In den Hinweisen der Bundesärztekammer zur Bewertung von Arztpraxen vom 9. September 2008 (aaO.) wird die Problematik der
Übertragbarkeit einer Praxis ebenfalls aufgegriffen und ihr dadurch Rechnung getragen, dass nach Ziff. 4.8 zur Ermittlung
des ideellen Wertes ein Prognosemultiplikator von in der Regel zwei Jahren angesetzt werden soll. Dieser Faktor wird damit
begründet, dass die Patientenbindung zum Praxisinhaber erfahrungsgemäß mit dessen Ausscheiden ende, wodurch sich der ideelle
Wert in kurzer Zeit verflüchtige. Auch dieser Wert erscheint aber als frei angesetzte Größe, die ebenso mit 1, 1,5 oder 2,5
Jahren hätte angesetzt werden können. Ferner sehen die Hinweise in Ziff. 5 eine Berücksichtigung sog. wertbeeinflussender
Faktoren - wertsteigernd oder wertmindernd - in einem Umfang bis zu 20 % auf den errechneten ideellen Wert vor. Als derartige
Faktoren werden etwa die Lage der Praxis, der Tätigkeitsumfang (z.B. hälftiger Versorgungsauftrag), Kooperationen sowie die
Zulassung als Vertragsarzt in einem gesperrten Planungsbereich bei Fortführung einer Praxis genannt. Wie diese Faktoren allerdings
im Einzelnen zu bewerten sind, geben die Hinweise nicht vor. Dies lässt erkennen, dass eine exakte Bewertung von Praxen mangels
objektivierbarer Kriterien nicht realistisch möglich ist, sondern lediglich ein Anhaltswert ermittelbar ist.
Die Bedenken gegenüber der Bewertungsmethode des vom Beklagten eingeholten Verkehrswertgutachtens des Gutachters Ir. veranlassen
den Senat, die Zugrundelegung des Gutachtens als solche im Beschluss des Beklagten vom 19.12.2007/Bescheid vom 20.12.2007
zu beanstanden. Der Beklagte durfte ein solches auf der beanstandungswürdigen Methode basierendes Gutachten und die daraus
sich ergebenden Zahlen, insbesondere den Planertrag vor Steuern nicht seinen eigenen Überlegungen zugrunde legen.
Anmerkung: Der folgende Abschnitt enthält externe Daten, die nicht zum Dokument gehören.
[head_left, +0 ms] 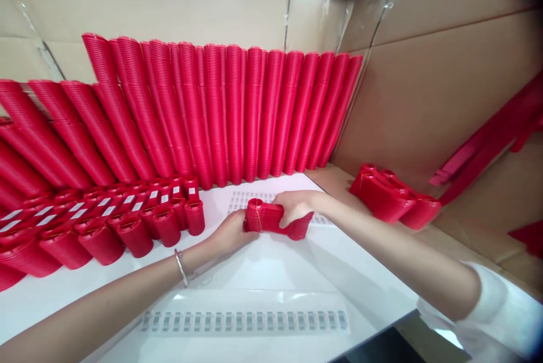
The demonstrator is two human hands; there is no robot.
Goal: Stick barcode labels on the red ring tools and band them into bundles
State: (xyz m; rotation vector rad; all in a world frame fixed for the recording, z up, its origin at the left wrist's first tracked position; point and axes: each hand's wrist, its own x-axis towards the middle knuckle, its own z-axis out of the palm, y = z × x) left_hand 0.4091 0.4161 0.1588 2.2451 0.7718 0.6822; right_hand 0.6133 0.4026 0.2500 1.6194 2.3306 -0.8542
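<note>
A red bundle (269,219) of thin stacked pieces, with rounded ends and a narrow waist, stands on the white table (254,269). A thin band runs around its left end. My left hand (233,232), below a silver bracelet (180,266), grips that left end, with some fingers hidden behind it. My right hand (292,204) is closed over the bundle's right half from above. Behind the bundle lies a sheet of small labels (241,199), partly covered by the bundle and my right hand. Nearer to me lies a clear strip with a row of small labels (244,322).
Tall red stacks (233,114) line the cardboard wall (237,12). At left stand several red bundles (136,233), many with white labels on top. More red bundles (382,193) sit at right beside a cardboard side panel (424,97). A dark object (386,346) lies at the bottom edge.
</note>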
Dies gilt
umso mehr vor dem Hintergrund, dass der Gutachter einen Großteil der vom Beklagten aufgeworfenen Fragen nicht oder zumindest
nicht vollständig beantwortet hat.
Der Beklagte war daher zu verpflichten, über den Verkehrswert der Praxis der Klägerin erneut zu entscheiden.
Die Kostenentscheidung beruht auf §§
197 a
SGG i.V.m. §§
154 ff.
VwGO.
Die Streitwert entspricht dem Differenzbetrag zwischen dem vom Beklagten festgesetzten Verkehrswert und der Wertvorstellung
der Klägerin, die sich mit den Beigeladenen Ziff. 1 bis 3 auf einen Kaufpreis von 40.000,-- € geeinigt hatte.
Die Revision ist zuzulassen, da sowohl die rechtliche Zulässigkeit der Verkehrswertermittlung für Arzt- und Physiotherapeutenpraxen
im Nachbesetzungsverfahren durch die Zulassungsgremien als auch das konkrete Vorgehen bei der Verkehrswertermittlung noch
nicht höchstrichterlich entschieden ist.